Colchicine is an alkaloid extracted from the autumn colchicum, an herbaceous plant belonging to the Liliaceae family. Its analgesic and anti-inflammatory properties has been known since ancient times, and colchicine is now approved to treat autoinflammatory conditions such as gout, familiar Mediterranean fever, and pericarditis [5]. In the present study, colchicine was used off-label based on its capability to interfere with pathogenic mechanisms implicated in COVID-19 related hyper-inflammation, including inflammasome activation and cytokines release [2,3,5]. In addition, by interfering with the polymerization of microtubules, colchicine inhibits the chemotaxis of monocytes and neutrophils, cells that have been abundantly found in the lungs of COVID-19 patients [[1], [2], [3],6]. Our hypothesis-driven experience supports the use of colchicine in outpatient settings to intercept rampant “cytokine storm” in a subset of patients with hyper-inflammatory phenotype clinically characterized by persistent high fever.

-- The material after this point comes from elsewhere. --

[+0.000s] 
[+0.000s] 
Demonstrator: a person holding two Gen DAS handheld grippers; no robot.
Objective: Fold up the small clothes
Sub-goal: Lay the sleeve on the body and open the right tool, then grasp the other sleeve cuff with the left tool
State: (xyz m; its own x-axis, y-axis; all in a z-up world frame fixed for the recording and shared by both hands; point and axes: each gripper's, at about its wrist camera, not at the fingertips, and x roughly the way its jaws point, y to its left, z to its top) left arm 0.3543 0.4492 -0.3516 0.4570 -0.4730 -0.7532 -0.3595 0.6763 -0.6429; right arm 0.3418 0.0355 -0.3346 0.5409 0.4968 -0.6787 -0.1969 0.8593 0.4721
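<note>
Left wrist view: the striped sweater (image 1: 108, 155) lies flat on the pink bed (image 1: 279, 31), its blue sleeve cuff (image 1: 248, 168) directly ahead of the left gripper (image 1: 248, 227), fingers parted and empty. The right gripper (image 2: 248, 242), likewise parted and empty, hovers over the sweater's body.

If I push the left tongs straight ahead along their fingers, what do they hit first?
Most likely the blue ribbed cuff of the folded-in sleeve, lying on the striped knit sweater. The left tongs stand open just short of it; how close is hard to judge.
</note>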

Notably, this population of patients is considered at high risk of progression to respiratory failure, and typically shows increased serum levels of the pro-inflammatory cytokines interleukin (IL)-1 and IL-6 [[1], [2], [3]]. Based on this evidence, patients hospitalized with severe COVID-19 are currently being treated with anti-cytokine biologic drugs including the IL-1 receptor antagonist anakinra and the IL-6 receptor blockers tocilizumab and sarilumab [[7], [8], [9]]. Yet, although these targeted approaches have provided encouraging results in preliminary retrospective cohorts, they do not seem to induce a prompt recovery as optimistically expected, likely because administered at a later stage of the disease when irreversible organ damage is already established [[7], [8], [9]]. Treating COVID-19 patients early in the rampant phase of systemic inflammation becomes, therefore, essential in order to prevent tissue damage caused by an uncontrolled “cytokine storm”. In this regard, identifying the right therapeutic window where anti-inflammatory treatment might perform better is not a trivial concern since early colchicine administration could impair physiological immune response to Sars-CoV-2 while late administration might not be as effective on established ARDS.
Keeping into consideration the limitations of an uncontrolled case series, our study cohort represents the first describing the use of colchicine in COVID-19 on the territory. In a setting overwhelmed by COVID-19 and in shortage of ICU resources - as Lombardy was when hit by the pandemic - colchicine may allow relieving pressure on emergency departments and reducing hospitalizations. Large randomized controlled trials in both inpatient and outpatient settings will definitively confirm the utility of colchicine in the current and future COVID-19 outbreaks.